# Exercise objective:
Lines with "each": how many are there in the listing below? Reply with the number only.

# Data block:
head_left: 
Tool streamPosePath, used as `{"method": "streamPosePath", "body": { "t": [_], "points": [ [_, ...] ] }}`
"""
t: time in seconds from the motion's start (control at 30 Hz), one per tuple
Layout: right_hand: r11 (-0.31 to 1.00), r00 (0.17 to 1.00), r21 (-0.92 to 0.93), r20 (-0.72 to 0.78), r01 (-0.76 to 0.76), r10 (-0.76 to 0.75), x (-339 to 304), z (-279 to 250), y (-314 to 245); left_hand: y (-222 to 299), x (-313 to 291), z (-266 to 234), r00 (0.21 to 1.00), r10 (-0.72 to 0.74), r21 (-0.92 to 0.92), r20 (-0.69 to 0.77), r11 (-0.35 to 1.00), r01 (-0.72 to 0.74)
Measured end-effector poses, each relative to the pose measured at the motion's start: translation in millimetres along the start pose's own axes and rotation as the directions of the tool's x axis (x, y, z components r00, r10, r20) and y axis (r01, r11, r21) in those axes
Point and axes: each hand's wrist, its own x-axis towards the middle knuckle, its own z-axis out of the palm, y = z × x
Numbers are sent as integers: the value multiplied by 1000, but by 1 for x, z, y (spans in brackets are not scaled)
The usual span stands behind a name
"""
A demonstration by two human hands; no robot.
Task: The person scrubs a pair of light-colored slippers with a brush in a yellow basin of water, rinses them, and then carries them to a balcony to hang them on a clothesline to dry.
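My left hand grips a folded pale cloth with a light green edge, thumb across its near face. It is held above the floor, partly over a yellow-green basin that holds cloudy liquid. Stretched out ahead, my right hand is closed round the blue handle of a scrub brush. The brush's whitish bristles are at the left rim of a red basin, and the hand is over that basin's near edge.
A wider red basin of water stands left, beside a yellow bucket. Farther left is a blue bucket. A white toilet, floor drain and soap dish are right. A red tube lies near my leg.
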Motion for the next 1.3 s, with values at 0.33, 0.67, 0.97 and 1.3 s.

# Task response:
2